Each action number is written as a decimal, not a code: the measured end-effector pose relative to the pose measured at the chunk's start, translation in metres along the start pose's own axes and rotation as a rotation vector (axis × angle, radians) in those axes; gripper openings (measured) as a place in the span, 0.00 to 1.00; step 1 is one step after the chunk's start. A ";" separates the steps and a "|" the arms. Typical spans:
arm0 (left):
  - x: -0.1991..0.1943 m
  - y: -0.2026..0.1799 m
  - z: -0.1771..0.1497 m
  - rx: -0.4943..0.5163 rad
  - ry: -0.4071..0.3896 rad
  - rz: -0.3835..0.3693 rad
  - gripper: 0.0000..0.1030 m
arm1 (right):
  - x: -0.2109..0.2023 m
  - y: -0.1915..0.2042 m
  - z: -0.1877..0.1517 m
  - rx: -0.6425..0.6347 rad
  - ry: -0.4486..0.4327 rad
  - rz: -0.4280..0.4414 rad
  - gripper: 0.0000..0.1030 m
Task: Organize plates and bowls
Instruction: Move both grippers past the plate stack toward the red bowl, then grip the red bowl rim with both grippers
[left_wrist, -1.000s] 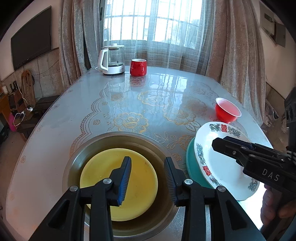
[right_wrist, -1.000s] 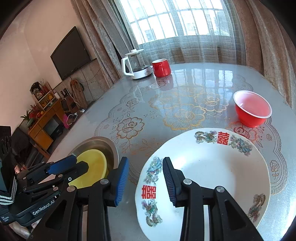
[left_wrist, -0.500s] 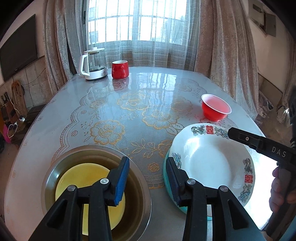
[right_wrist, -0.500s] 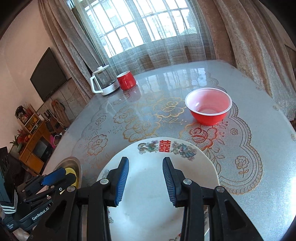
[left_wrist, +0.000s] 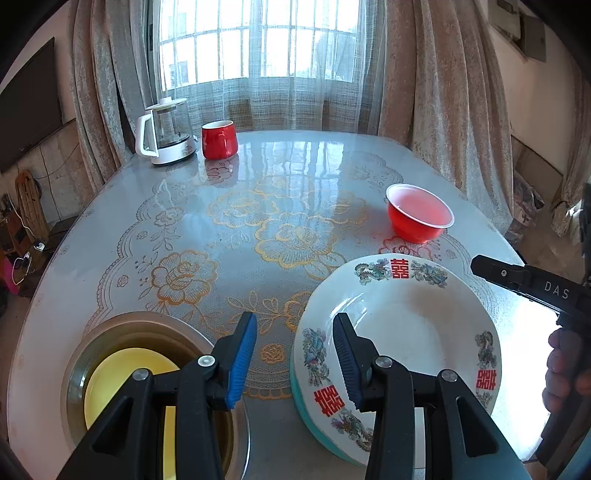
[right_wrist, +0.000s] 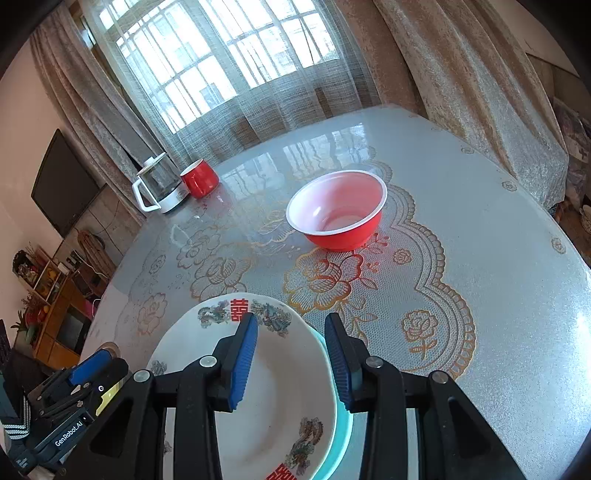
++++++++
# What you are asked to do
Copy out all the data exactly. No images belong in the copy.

# Written solution
Each action number is written as a decimal, not a code: the measured end-effector pose relative to the pose measured at the chunk's start, translation in metres along the start pose's own axes and rotation as a rotation vector (axis × angle, radians) in those axes; gripper openings (measured) as a place in the span, 0.00 to 1.00; step 1 is one step after the chunk's start. A ";" separates the steps and a "|" the arms. Typical spans:
arm0 (left):
  - x: -0.1991..0.1943 m
  - y: -0.2026..0.1799 m
  - z: -0.1771..0.1497 m
  - rx: -0.4943..0.5163 rad
  - ry: -0.4071..0.3896 rad
  - rz: -0.3835..0.3693 rad
  - gripper: 0.0000..0.1030 m
arm1 (right):
  - x: -0.2109..0.2023 m
  - y: -0.1915..0.2042 m
  - z: -0.1877..0.1517 m
  - rx: -0.6425..0.6347 rad
  - ry: -0.4486..0.4327 rad
  - rz: -0.4280..0.4414 rad
  - gripper: 0.0000..0.1030 m
Task: Organize plates and bowls
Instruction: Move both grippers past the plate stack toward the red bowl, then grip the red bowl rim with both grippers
[left_wrist, -1.000s] 
[right_wrist, -1.000s] 
[left_wrist, -0.500s] 
[right_wrist, -0.500s] 
[left_wrist, +0.000s] 
[right_wrist, +0.000s] 

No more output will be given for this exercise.